Stonehenge update for Rescue News 94 (October 2004)
English Heritage has submitted a planning application for a new Stonehenge visitor-centre just outside the World Heritage Site (WHS) at ‘Countess East’, about 3km east of the Stones and close to the A303/A345 roundabout junction. Salisbury District Council invites responses to the application by 28 October (for details see www.salisbury.gov.uk and follow the Stonehenge links).
The proposed visitor-centre building would be unobtrusively set into the hillside east of Countess Road. Parking would be closer to the A303 and the ecologically sensitive River Avon. New roads, landscaping and drainage treatment areas could threaten the integrity of rare early Anglo-Saxon settlement remains, including five ‘sunken featured buildings’.
Access from the visitor-centre to the WHS, for most visitors, would be by LPG-fuelled land trains. The rubber-tyred vehicles would run on a specially constructed ‘reversible’ 10m-wide bund supporting a double trackway, to main drop-off shelters on King Barrow Ridge and at Durrington Farm. From here, or from subsidiary halts nearer to Woodhenge and at the east end of the Cursus, visitors would make their way into the landscape and to Stonehenge on footpaths and byways, or over the grass. Byway 12 would be downgraded to exclude motorised traffic and partly resurfaced for wheelchairs. The A344 would also be downgraded, with access only for permitted vehicles. The present visitor-centre car park would be grassed over, leaving minimal underground facilities.
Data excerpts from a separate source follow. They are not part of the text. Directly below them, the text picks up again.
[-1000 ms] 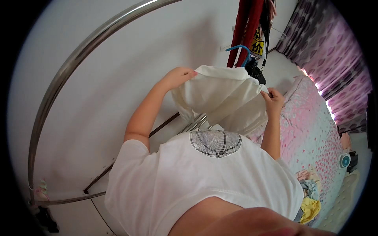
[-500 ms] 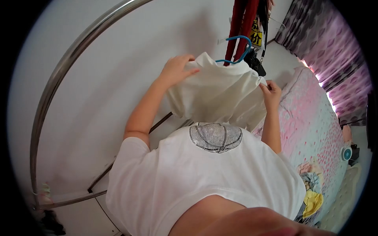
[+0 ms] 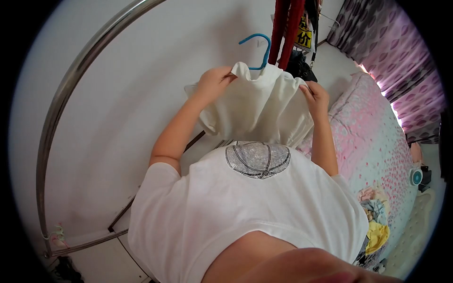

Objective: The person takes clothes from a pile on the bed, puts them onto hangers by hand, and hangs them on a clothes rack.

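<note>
A white shirt (image 3: 264,106) hangs in front of my chest, with a blue clothes hanger (image 3: 268,47) inside it. The hanger's hook sticks up from the neckline and its arms are hidden by the cloth. My left hand (image 3: 213,86) is closed on the shirt's left shoulder, fingers pinching the fabric near the neck. On the other side my right hand (image 3: 317,98) pinches the right shoulder between thumb and fingers. Loose folds drop from between the two hands, and the lower part passes out of sight behind my own chest.
A curved metal rail (image 3: 61,99) runs along the left. Red clothing (image 3: 287,33) and a black bag (image 3: 299,67) hang at the back. To the right is a bed (image 3: 373,137) with piled clothes (image 3: 376,231) and a small fan (image 3: 415,177). Patterned curtains (image 3: 391,56) hang beyond.
The hanger's hook has moved left and turned more upright. My left hand has closed on the shirt's shoulder. My right hand has shifted slightly left and up with the cloth.
</note>
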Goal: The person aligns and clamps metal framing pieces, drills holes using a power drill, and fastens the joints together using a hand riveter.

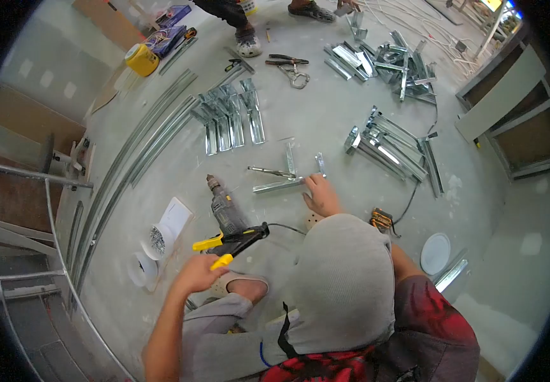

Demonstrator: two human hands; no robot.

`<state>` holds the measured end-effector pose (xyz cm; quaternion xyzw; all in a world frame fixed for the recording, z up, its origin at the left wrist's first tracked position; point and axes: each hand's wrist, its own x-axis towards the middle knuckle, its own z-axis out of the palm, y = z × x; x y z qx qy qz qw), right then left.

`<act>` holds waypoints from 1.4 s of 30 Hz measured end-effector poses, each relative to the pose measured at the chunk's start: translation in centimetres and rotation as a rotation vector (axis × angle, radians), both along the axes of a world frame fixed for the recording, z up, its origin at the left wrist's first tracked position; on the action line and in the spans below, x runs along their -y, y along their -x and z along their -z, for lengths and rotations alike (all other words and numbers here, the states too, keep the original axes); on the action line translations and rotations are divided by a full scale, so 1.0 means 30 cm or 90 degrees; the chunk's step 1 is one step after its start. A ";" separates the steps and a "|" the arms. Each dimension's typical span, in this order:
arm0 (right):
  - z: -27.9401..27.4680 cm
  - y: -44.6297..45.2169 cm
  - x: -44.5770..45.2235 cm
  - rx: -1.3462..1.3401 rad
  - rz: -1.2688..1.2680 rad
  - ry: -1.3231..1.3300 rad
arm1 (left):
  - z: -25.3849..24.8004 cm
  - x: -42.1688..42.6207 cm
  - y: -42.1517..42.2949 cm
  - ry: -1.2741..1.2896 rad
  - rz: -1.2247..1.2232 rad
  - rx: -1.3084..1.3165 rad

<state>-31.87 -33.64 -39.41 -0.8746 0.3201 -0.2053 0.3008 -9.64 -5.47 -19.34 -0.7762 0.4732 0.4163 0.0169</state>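
In the head view, my left hand (pixel 200 275) is closed around the handles of a black hand riveter (pixel 247 238) with yellow grips. My right hand (pixel 322 194) reaches forward to the floor, its fingers on the end of a short metal channel (pixel 277 186). Against that channel lie an upright-pointing metal strip (pixel 290 158) and a slim metal clamp-like tool (pixel 271 171). Just beyond my right fingertips is a small metal bracket (pixel 321 164). A grey power drill (pixel 225 210) lies beside the riveter. A grey hood (pixel 346 280) hides part of my right arm.
Bent metal brackets (pixel 227 121), long channels (pixel 141 140), more cut pieces (pixel 392 148) and a loose pile (pixel 383 63) lie around. Rivet-like bits fill a white tub (pixel 157 240). Locking pliers (pixel 295 75) lie ahead, near another person's shoe (pixel 248 43). Metal scaffolding (pixel 58 235) stands left.
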 end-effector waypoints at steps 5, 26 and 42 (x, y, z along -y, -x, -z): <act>0.106 -0.066 0.140 -0.176 -0.091 0.257 | 0.284 -0.087 0.198 0.063 -0.080 0.036; -0.610 -0.007 0.484 -0.481 -0.402 0.211 | -0.025 0.472 0.079 0.436 -0.171 -0.022; -1.048 -0.140 0.399 -0.299 -0.346 -0.348 | -0.118 0.423 0.007 0.524 -0.199 0.273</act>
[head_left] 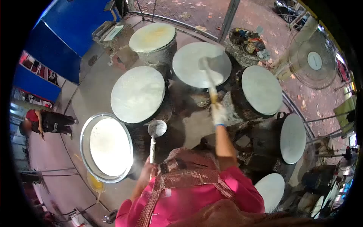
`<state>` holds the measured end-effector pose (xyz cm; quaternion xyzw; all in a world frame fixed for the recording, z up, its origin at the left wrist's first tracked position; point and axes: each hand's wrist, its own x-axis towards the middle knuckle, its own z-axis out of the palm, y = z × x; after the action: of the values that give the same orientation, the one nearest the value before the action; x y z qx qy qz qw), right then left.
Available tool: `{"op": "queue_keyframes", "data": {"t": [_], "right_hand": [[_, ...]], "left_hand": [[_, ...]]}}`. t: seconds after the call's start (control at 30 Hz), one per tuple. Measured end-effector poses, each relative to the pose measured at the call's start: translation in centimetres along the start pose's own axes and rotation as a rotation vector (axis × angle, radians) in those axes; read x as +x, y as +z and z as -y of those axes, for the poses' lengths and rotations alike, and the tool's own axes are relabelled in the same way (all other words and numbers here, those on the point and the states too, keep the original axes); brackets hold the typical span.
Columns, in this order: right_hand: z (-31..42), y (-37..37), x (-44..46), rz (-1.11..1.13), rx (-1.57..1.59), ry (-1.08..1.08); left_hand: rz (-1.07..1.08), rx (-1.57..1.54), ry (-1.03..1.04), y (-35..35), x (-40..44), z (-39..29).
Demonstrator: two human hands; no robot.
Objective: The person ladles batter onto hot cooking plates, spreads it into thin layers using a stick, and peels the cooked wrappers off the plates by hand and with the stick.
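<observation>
The wide head view looks forward and down over the left hand [148, 171] and right hand [219, 114].

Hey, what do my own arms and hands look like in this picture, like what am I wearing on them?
Your bright pink sleeves leave both forearms bare. Your right hand seems to wear a whitish glove with a blue edge at the wrist, though it is blurred. Your left hand looks ungloved.
</observation>
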<state>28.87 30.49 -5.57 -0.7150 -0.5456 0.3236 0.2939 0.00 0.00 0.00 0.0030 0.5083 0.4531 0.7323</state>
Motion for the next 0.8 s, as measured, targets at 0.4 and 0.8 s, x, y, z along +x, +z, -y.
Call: {"op": "queue_keyframes", "data": {"t": [0.4,0.8], "right_hand": [[0.2,-5.6,7.1,-0.031,-0.311,-0.156],[-1.0,-7.3,8.8,0.054,-0.383,-0.256]], "left_hand": [[0.192,-0.257,0.028,0.2,4.7,3.4],[0.153,-0.032,0.105,-2.5,8.8,4.1]]}}
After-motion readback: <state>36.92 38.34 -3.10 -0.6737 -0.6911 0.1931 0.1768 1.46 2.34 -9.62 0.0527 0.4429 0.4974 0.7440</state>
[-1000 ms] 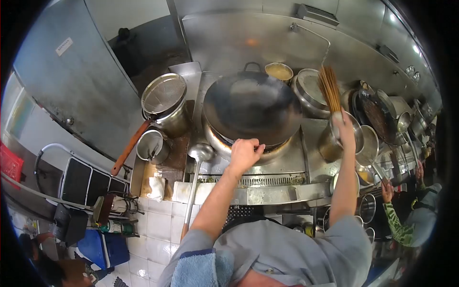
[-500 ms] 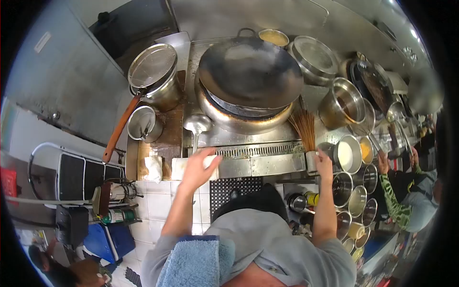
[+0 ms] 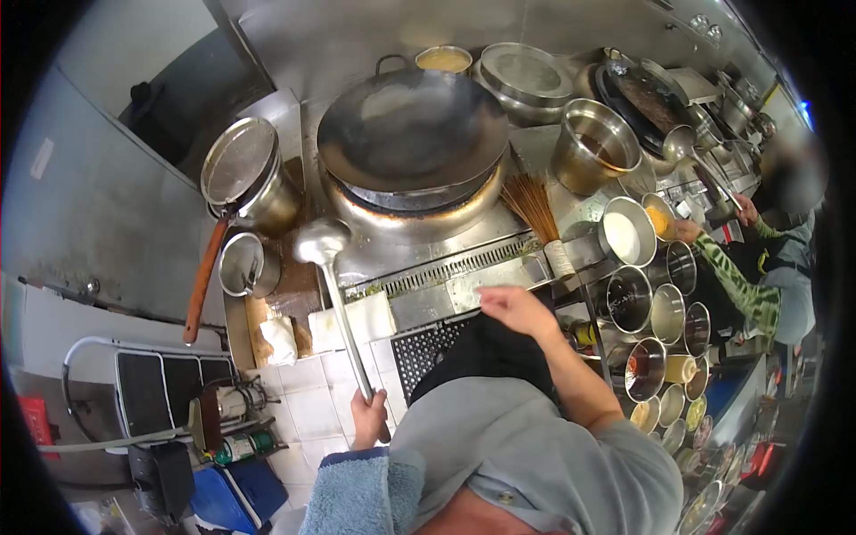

A number of important issues are being addressed but there do appear to be some serious problems. Not all of the land required for the visitor-transit system has been secured. The continuous earthwork needed to carry the land trains would impose an extensive new monument across the WHS, in some places very close to and affecting the setting of important scheduled monuments, such as the Cursus. Tree-planting and land-remodelling, to hide new structures, threaten archaeological remains. It would not, without a longish walk, be easy to visit some of the more interesting areas in the southern and western parts of the WHS, limiting choice for many. Problems of access in poor weather might make extension of the land train to the henge an inevitable demand in the future.
Ministers have not yet announced a decision on the A303 Inquiry but, owing to road access problems, a visitor-centre on the Countess East site would not be viable unless an A303 improvement goes ahead and indeed the planning application assumes that will happen.
One of the drawbacks of this timing is that we do not know whether opinions expressed in support of the A303 proposals, and repeated in the documentation for the visitor-centre, have been questioned by the A303 Inquiry Inspector. Objectors raised serious doubts concerning, for example, the methodology of assessment of the impacts of new development on the settings of archaeological sites, and the emphasis placed on rehabilitating the central area of the WHS, near the Stones, at the expense of the integrity of the WHS and its setting as a whole.
Furthermore, depending upon Ministers’ reaction to the National Trust’s objection to the A303 preferred route, and the outcome of any challenge that might be made following a road announcement, a decision on the A303 might be subject to some modification. A better road solution might yet be considered – perhaps one that might allow for much more sustainable proposals for visitor-access to the WHS landscape.